Et maintenant mesdames, mesdemoiselles, messieurs, un peu d’ultra-violence. Depuis combien de temps vous êtes-vous enfermé dans ce hangar ? Vous tremblez encore. Les mains gluantes du sang de ces… ces… êtres qui voulaient vous… ah… et que vous avez dû… avec cette tronçonneuse, volée dans un supermarché de bricolage désert. D’ailleurs vous n’avez vu personne d’autre, dehors. Personne d’autre, hormis ces… monstres, qui ressemblent pourtant tellement à des êtres humains, tant qu’on ne les pas approchés… qui ressemblent même parfois à des êtres que l’on a connus… qui… tout à coup, vous apercevez une radio, à demi cachée derrière une pile de papier sur un bureau. Peut-être que d’autres que vous sont encore vivants ? Peut-être que les autorités ont prévu quelque chose ? Une émission spéciale ? Vous appuyez sur le bouton « on », et la musique emplit l’espace.

Immédiatement, vous vous rendez compte que vous n’auriez pas dû. Ce n’est pas la voix des autorités que vous entendez. Ce n’est pas la musique des autorités qui accompagne cette voix. Les autorités n’auraient jamais utilisé un blanc-bec de Brooklyn, fasciné par la pornographie, le cinéma gore et les conspirations comme porte-parole. Les autorités n’ont jamais eu comme potes d’autres blancs-becs, eux aussi habillés de noir, affublés de pseudonymes aussi peu engageants que Necro ou Mr. Hyde, avec lesquels elles organiseraient des freestyles sur la mort (You’re dead), les zombies (Circle of tyrants) ou les pipes faites dans les chiottes des salles de concert par des salopes accros au crack (PF cuttin freestyle II). Les autorités n’ont jamais célébré les vertus gothiques du hip-hop (Gangsta-rap, qui mérite bien son titre, même s’il n’a rien à voir avec du G-Funk -à moins que cela ne soit précisément à cause de cela), ni la joie sadique de dégommer des flics (How to kill a cop, introduit sur le Blowout freestyle par une accumulation de samples cinématographiques ponctués de fuck ! et de I’m gonna shoot you in the face !). Non, ces histoires sorties toutes entières des coins les plus fangeux de nos cités ne peuvent venir du pouvoir, de ceux qui sont chargés de veiller à notre sécurité, physique et morale. D’ailleurs, ceux qui sont chargés de veiller à notre sécurité, physique et morale, ne viennent pas d’East NY, ni de Flatbush (salués à la fin du PF cuttin freestyle I).

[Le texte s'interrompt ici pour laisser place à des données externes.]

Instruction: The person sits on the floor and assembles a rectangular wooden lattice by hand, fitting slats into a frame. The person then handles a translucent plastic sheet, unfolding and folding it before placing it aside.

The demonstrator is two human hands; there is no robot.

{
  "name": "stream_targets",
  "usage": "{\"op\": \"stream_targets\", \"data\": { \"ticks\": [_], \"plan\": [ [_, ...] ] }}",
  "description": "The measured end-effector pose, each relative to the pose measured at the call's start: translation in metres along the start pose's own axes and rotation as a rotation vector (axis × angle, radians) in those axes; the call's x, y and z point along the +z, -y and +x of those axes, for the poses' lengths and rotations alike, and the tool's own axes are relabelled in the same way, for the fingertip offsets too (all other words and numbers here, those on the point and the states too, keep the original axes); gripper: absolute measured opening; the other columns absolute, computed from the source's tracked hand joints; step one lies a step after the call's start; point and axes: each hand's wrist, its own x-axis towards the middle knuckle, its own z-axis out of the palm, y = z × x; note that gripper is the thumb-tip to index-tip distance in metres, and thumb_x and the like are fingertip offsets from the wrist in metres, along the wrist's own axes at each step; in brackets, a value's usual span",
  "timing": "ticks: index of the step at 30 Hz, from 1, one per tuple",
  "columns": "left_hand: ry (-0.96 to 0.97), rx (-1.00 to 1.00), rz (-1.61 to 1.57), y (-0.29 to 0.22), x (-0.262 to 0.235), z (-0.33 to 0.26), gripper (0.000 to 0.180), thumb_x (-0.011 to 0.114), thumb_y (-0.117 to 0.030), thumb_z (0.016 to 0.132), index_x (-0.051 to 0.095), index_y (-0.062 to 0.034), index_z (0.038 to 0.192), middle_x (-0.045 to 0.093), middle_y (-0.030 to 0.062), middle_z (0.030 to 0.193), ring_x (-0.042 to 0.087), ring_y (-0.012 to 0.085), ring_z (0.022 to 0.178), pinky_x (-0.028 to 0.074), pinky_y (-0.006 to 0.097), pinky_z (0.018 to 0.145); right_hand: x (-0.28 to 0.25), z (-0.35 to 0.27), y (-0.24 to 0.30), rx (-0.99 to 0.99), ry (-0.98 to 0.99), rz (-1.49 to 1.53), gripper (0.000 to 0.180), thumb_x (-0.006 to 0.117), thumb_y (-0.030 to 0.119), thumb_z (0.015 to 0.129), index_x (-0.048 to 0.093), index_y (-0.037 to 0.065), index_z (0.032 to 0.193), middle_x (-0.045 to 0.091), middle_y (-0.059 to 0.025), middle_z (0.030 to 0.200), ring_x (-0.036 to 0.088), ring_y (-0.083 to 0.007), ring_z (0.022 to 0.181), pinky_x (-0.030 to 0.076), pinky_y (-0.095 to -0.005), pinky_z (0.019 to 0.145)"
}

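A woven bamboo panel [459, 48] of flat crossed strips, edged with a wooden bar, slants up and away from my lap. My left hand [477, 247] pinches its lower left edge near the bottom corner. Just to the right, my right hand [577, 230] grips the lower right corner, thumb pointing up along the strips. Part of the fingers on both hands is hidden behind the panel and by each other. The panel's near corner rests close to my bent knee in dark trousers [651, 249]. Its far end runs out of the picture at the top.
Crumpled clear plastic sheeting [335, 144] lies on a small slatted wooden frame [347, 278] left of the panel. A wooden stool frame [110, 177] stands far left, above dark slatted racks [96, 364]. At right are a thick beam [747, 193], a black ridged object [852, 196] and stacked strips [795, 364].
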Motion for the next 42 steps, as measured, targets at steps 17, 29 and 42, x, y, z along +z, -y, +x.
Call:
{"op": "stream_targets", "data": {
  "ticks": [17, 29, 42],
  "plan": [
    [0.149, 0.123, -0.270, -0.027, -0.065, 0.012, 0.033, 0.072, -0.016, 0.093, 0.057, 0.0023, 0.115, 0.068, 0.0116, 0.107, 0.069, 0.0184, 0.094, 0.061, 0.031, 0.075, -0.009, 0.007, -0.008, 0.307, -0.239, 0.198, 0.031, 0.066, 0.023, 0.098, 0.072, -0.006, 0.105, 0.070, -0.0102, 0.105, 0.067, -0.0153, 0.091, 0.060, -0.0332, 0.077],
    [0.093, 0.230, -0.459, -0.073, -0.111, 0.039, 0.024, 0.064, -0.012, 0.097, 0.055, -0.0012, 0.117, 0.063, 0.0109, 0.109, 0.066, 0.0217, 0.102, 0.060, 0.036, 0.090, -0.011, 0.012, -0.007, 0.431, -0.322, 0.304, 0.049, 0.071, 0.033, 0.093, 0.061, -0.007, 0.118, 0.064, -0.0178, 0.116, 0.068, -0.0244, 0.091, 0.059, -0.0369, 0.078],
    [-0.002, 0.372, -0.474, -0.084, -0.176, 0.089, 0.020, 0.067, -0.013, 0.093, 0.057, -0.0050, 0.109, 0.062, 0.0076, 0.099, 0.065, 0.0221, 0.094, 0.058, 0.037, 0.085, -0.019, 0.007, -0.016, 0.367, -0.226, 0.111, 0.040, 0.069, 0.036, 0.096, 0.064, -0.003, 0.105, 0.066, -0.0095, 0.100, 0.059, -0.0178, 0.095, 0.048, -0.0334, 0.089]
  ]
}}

Et la musique des autorités n’est certainement pas cet enchaînement ininterrompu de breakbeats abrasifs, ces scratches épars tranchants comme des lames, ces samples de films du samedi minuit, ces mélodies qui semblent faites pour précéder une séance d’exécution. Les autorités ne font pas des albums comme on fait une mixtape. Les autorités n’y auraient pas invité les Beatnuts, leurs bouteilles de 40 onces et leur funk crépusculaire, ni même El-Producto (même si, depuis les impeccables Def Jux presents volume 1 et Cannibal Ox, ses talents de producteurs sans concession se sont bien érodés).

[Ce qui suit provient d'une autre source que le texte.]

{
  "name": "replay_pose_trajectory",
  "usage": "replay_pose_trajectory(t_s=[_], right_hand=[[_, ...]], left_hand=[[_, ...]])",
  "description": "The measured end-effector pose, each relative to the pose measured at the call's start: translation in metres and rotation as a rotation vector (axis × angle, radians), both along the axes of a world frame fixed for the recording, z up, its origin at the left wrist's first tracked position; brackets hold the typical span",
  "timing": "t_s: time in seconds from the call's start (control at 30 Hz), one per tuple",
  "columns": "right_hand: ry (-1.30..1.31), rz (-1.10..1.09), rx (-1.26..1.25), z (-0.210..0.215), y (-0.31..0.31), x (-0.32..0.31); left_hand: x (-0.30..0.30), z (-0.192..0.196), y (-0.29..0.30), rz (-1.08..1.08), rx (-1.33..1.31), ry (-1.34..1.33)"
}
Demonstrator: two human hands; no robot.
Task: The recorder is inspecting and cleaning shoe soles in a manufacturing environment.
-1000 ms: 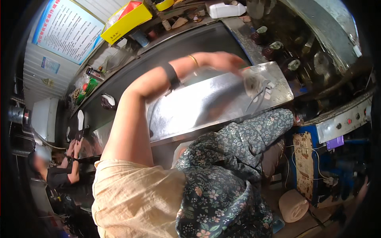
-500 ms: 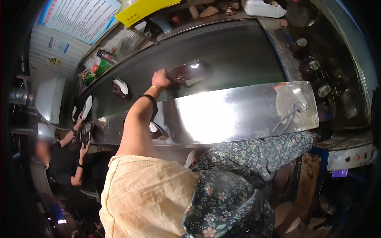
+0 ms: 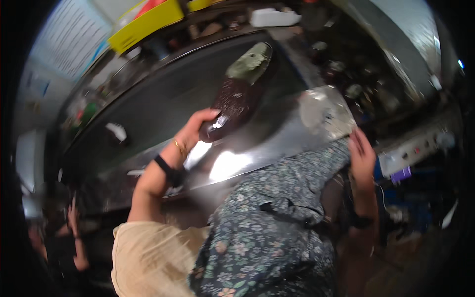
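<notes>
My left hand (image 3: 194, 127) grips a glossy dark maroon shoe (image 3: 232, 101) by its toe, over the near side of the dark belt (image 3: 163, 81). The shoe's far end points away and right, with a pale green part in its opening. My right hand (image 3: 362, 157) is at the right corner of the shiny metal ledge (image 3: 277, 136), fingers stretched and slightly apart. Contact with the corner cannot be made out. Beside those fingers, a pale, see-through sheet (image 3: 321, 111) lies on the ledge. A second shoe, dark with white inside (image 3: 117, 132), rests on the belt at left.
Another person's hand (image 3: 73, 218) shows at the lower left. A yellow box (image 3: 146, 24) and a white container (image 3: 274, 18) stand along the back. Dark jars (image 3: 336, 67) crowd the right, above a control box with buttons (image 3: 415, 152). The picture is blurred.
The view has swung, shifting the scene left. My left hand has brought the shoe nearer and turned it, its green part now far. My right hand has come into view at the ledge corner.
</notes>
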State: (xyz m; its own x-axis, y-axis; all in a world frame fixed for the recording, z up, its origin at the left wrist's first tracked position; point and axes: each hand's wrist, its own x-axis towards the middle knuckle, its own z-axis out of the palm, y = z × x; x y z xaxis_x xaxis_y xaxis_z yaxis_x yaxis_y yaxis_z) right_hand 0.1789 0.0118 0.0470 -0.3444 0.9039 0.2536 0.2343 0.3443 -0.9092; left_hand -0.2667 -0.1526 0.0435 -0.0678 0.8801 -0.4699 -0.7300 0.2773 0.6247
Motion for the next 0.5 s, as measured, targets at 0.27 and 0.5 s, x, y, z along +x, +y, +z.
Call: replay_pose_trajectory(t_s=[0.27,0.5], right_hand=[[-0.101,-0.41,0.493,0.115,-0.074,0.004],[-0.423,-0.204,0.568,0.043,-0.1,0.03]], left_hand=[[0.231,0.021,0.061,-0.442,0.209,-0.389],[0.329,0.0,0.11,-0.657,0.182,0.111]])
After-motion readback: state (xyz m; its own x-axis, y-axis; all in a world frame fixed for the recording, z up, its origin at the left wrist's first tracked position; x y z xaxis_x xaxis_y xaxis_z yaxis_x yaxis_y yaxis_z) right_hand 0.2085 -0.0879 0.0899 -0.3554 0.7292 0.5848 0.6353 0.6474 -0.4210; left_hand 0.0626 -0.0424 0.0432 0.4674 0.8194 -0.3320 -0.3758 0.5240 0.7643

Et vous vous rendez compte que vous êtes seul. Vous êtes seul et votre avenir s’arrête ici, dans ce hangar, car cette musique est le futur, et vous n’en faites pas partie. If you like Ill Bill / You can suck my dick / If you like Non-Phixion / You can suck my dick / If you like Uncle Howie / You Can suck my dick, rappe la voix dans la radio. C’est la dernière chose que vous entendez lorsque, le canon dans la bouche, vous appuyez sur la gâchette de votre revolver. How many Mcs must get killed / Before somebody says don’t fuck with Bill ? (in Who’s the best ?)

Dommage que vous n’ayez pas compris que, en plus, Ill Bill is the future est un disque drôle. Aussi drôle que les premiers albums des Geto Boys (réécoutez We can’t be stopped, et vous comprendrez). Reprenant la plupart des sorties indépendantes du gaillard depuis 1996, mélangées avec des freestyles énervés, cette compilation, mixée discrètement mais sûrement par Dj Eclipse, est encore le meilleur moyen de patienter avant le véritable nouvel album solo du leader des Non-Phixion. Vous avez été déçu par le LP de Cage ? Alors écoutez Ill Bill is the future.